··· Collected material
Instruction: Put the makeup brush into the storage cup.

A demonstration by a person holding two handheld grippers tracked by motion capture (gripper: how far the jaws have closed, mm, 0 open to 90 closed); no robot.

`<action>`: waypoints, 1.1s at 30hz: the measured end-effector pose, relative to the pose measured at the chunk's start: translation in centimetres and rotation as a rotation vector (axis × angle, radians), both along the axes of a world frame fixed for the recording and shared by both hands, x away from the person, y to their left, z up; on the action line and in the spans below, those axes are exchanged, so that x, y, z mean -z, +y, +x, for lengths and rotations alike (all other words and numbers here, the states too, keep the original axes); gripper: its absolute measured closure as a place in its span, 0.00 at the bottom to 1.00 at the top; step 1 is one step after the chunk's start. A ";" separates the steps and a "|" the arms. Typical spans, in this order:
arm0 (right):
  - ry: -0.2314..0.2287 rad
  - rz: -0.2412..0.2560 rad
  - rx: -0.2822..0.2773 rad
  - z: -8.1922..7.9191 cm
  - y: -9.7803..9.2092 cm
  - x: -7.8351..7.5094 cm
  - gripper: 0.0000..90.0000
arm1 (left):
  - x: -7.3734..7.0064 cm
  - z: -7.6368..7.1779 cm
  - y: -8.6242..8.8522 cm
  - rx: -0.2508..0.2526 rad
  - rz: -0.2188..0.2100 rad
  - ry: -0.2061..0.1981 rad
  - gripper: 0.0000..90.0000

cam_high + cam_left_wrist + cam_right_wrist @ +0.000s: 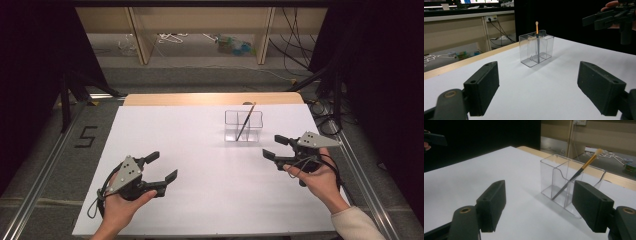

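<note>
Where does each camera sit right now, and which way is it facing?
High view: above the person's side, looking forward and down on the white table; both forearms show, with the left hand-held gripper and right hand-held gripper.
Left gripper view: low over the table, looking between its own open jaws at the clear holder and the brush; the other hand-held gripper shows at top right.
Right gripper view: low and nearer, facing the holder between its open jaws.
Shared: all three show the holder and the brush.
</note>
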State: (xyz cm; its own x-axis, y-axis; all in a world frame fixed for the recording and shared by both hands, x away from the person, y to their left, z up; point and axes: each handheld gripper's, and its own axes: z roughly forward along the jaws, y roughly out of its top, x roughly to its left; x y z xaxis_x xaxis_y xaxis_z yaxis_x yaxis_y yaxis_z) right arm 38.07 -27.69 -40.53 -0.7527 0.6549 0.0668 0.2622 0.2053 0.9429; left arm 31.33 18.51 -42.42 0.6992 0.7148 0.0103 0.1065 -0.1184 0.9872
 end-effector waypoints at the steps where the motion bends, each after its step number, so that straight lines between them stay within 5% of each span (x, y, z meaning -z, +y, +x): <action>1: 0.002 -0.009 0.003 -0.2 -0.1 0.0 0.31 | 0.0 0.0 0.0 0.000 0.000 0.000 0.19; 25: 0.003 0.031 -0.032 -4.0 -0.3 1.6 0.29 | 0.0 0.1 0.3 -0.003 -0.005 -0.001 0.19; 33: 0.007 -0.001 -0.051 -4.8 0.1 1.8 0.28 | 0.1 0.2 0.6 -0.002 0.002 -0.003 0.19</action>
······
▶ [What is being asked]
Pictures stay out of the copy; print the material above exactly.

▶ [Task result]
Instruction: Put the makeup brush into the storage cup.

A demonstration by a person holding two handheld grippers tracked by motion capture (gripper: how far the jaws have closed, mm, 0 open to 90 closed); no robot.

`<action>`: waypoints, 1.1s at 30hz: the measured end-effector pose, relative to the pose measured at the chunk's start: translation in centimetres and rotation as a rotation vector (axis × angle, radians), both along the axes of a world frame fixed for the recording and shared by both hands, x away from the person, y to their left, z up; on the action line and in the spans below, those axes are exchanged, so that x, y, z mean -z, +y, +x, for lengths and rotations alike (all other words and numbers here, the states too, keep the original axes); gripper: its absolute measured closure as a place in its span, 0.00 at the bottom to 1.00 at the top; step 1 is one step after the chunk's start. A ";" separates the steps and a "|" the arms. Typical spans, in this order:
arm0 (right):
  - ry: -0.2314..0.2287 rad
  - rz: -0.2412..0.2560 rad
  - rx: -0.2822..0.2773 rad
  - z: -8.1922..7.9191 cm
  - y: -9.7803..9.2092 cm
  - x: -7.8351..7.5094 cm
  - gripper: 0.0000..90.0000
arm1 (left):
  - x: -7.3734..7.0064 cm
  - z: -7.6368..7.1779 cm
  - y: -8.6242..8.8522 cm
  - rx: -0.2508..0.2526 rad
  - rz: -0.2188..0.2100 rad
  - ry: -0.2061..0.1981 rad
  - gripper: 0.0000..90.0000

cam_high + cam_left_wrist + cam_right_wrist @ +0.000s: 

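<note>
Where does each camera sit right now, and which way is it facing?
High view: above the person's side, looking forward and down on the white table; both forearms show, with the left hand-held gripper and right hand-held gripper.
Left gripper view: low over the table, looking between its own open jaws at the clear holder and the brush; the other hand-held gripper shows at top right.
Right gripper view: low and nearer, facing the holder between its open jaws.
Shared: all three show the holder and the brush.
</note>
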State: (xyz cm; its own x-axis, y-axis; all in a world frame fixed for the recording and shared by both hands, x away from the person, y to their left, z up; point and axes: each handheld gripper's, and its own axes: z roughly forward along the jaws, y roughly out of its top, x roughly to its left; x y z xaxis_x xaxis_y xaxis_z yaxis_x yaxis_y yaxis_z) right arm 38.07 -27.69 -40.53 -0.7527 0.6549 0.0668 0.2622 0.2053 0.9429; left arm 31.33 18.51 -42.42 0.6992 0.7148 0.0103 0.1065 -0.1184 0.9872
 end-effector waypoints at the steps where the motion bends, each after its step number, so that straight lines between them stay within 5% of each span (x, y, z meaning -z, +y, +x): <action>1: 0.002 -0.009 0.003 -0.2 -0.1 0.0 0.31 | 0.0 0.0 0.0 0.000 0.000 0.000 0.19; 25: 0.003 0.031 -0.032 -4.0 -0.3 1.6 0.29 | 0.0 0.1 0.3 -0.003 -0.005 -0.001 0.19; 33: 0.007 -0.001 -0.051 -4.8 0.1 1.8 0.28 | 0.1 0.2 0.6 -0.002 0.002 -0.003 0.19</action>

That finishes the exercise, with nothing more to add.